Factors that make Federal Realty a solid choice

Excellent location of the property and diversified tenant base: Federal Realty’s portfolio of prime retail properties – located primarily in the major coastal markets from Washington, DC to Boston, San Francisco and Los Angeles – along with a diverse tenant base, both national and local, positions it well for decent growth.

The company has strategically selected the suburbs of the first ring of nine major metropolitan areas. The company has maintained high occupancy levels over the years due to strong demographics and the fill characteristics of its properties. A well-diversified retail tenant base minimizes the risks associated with a particular retail industry and ensures a stable source of rental income.

Expansion, development and redevelopment efforts: Federal Realty has capitalized on expansion opportunities in premium markets, which is driving income growth and creating long-term value. In 2022, it acquired real estate valued at $443.1 million. Additionally, as of the end of the fourth quarter, Federal Realty has portfolio-wide redevelopment projects underway with a total projected cost of $228 million, which is expected to stabilize over the next several years. Also, this retail REIT has ongoing improvements to 25 properties to better position assets to capture a disproportionate amount of post-pandemic retail demand. Such efforts bode well for the company’s long-term growth.

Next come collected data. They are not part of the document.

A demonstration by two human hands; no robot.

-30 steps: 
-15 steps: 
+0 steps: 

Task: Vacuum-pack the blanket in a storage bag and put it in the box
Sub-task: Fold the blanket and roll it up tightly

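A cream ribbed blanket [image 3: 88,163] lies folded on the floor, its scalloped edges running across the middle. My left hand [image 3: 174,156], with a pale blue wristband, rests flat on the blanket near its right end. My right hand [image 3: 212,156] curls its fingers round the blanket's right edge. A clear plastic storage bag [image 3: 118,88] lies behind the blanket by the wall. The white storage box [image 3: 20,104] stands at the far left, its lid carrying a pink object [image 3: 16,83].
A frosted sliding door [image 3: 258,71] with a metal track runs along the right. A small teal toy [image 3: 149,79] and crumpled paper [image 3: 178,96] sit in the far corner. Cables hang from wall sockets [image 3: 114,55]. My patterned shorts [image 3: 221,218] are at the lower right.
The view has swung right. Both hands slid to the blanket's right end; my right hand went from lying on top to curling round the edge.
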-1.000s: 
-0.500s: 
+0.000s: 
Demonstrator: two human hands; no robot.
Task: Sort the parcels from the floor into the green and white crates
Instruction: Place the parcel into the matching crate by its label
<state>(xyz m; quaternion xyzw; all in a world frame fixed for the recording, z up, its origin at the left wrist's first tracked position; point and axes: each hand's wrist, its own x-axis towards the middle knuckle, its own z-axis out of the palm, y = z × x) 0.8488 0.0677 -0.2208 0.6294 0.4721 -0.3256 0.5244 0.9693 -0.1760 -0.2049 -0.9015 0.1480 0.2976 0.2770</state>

Mixed-use focus: Federal Realty is investigating the mixed-use development option, which has grown tremendously in popularity in recent years as it helps attract the attention of people who prefer to live, work and play in the same area. According to its recent investor presentation, the company had $500 million in mixed-use expansion projects underway located in the first ring suburbs of major metropolitan areas with significant growth drivers. This bodes well for long-term growth.

Balance Sheet & Cash Flow Strength: Federal Realty is focused on maintaining a decent balance sheet position with ample liquidity. The company ended 2022 with total liquidity of $1.3 million, which includes cash on hand and the full capacity of its $1.25 billion credit facility.

FRT current cash flow growth is forecast at 27.04% compared to 14.01% growth forecast for the industry. Additionally, this REIT’s trailing 12-month return on equity (“ROE”) underscores its growth potential. The company’s ROE of 14.06% compares well to the industry’s 6.01%, reflecting that FRT is more efficient at using shareholder money than its peers. Given its balance sheet strength and prudent financial management, the company is well positioned to take advantage of growth opportunities.

Dividend: Solid dividend payouts are arguably the biggest incentive for REIT shareholders, and Federal Realty remains committed to it. Concurrent with the release of its second quarter 2022 results, Federal Realty announced an increase in its regular quarterly cash dividend to $1.08 and has maintained its payment thereafter. The new dividend indicated an annual rate of $4.32 per share.

The company has paid uninterrupted dividends since its inception in 1962, and the most recent increase marked the company’s 55th consecutive year of joint dividend increases. It’s also increased its dividend five times in the last five years, which is encouraging. Given the company’s solid operating platform, growth opportunities, and decent financial position for the industry, this dividend rate is expected to be sustainable.

Other stocks to consider

Some other high-ranking stocks from the retail REIT sector are Essential Properties Realty Trust EPRT and Urstadt Biddle Properties Inc. UBA, each currently holding a Zacks Rank #2.

The Zacks Consensus estimate for Essential Properties Realty’s 2023 FFO per share was revised up a cent last month to $1.64.

The Zacks Consensus estimate for Urstadt Biddle Properties’ FFO per share for the year to date was revised up 2.6% last week to $1.60.

Note: Everything related to the earnings presented in this summary represents funds from operations (FFO) — a widely used metric to measure REITs’ performance.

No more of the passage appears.